Così un ricorso avverso la decisione di un consiglio di classe di non promuovere alla classe successiva un alunno è stato respinto dal TAR del Friuli Venezia-Giulia: la famiglia dell’alunno aveva sottolineato l ‘ Illegittimità per violazione di legge (con riguardo alla L. 170/2010 ed al D.M. 5669/2011 ed alla L. 241/90) ed eccesso di potere per violazione dei principi di ragionevolezza, di proporzionalità, di buon andamento nonché per ingiustizia manifesta e per difetto di istruttoria, cioè in buona sostanza il consiglio di Classe non avrebbe adempiuto agli obblighi pianificati nel PDP per compensare lo svantaggio iniziale dell’ alunno.
La sentenza del TAR ha evidenziato, confortata da altre sentenze precedenti (tra le molte, quella del T.A.R. Abruzzo, Pescara, Sez.

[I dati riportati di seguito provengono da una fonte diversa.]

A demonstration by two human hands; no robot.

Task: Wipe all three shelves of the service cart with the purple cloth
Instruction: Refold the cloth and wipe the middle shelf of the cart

I, n. 325 del 2015), che la valutazione dell’alunno è comunque effetto della discrezionalità tecnica dei docenti e che la loro valutazione è insindacabile. L’eventuale non adempimento alle procedure previste dal PDP non inficia in alcun modo il giudizio complessivo del consiglio di classe, poiché anche l’utilizzo degli strumenti e delle misure per avvantaggiare l’alunno non può prescindere dalle conoscenze, competenze e abilità acquisite.
Se dunque il legislatore ha espresso la chiara volontà di salvaguardare gli alunni e le loro famiglie con una evidente azione pedagogica ed inclusiva, deve restare altrettanto chiaro a tutti che ciò non implica la promozione alla classe successiva senza studio.
Resta, è vero, il nodo tutto italiano dei ricorsi, sempre in agguato ad ogni evento che la famiglia (spesso, infatti, è l’istituzione familiare quella che contesta) non accetta con la scusa della mancata informazione o delle eccessive pretese da parte dei docenti, ma è necessario che la scuola continui ad essere un baluardo della cultura e della legalità.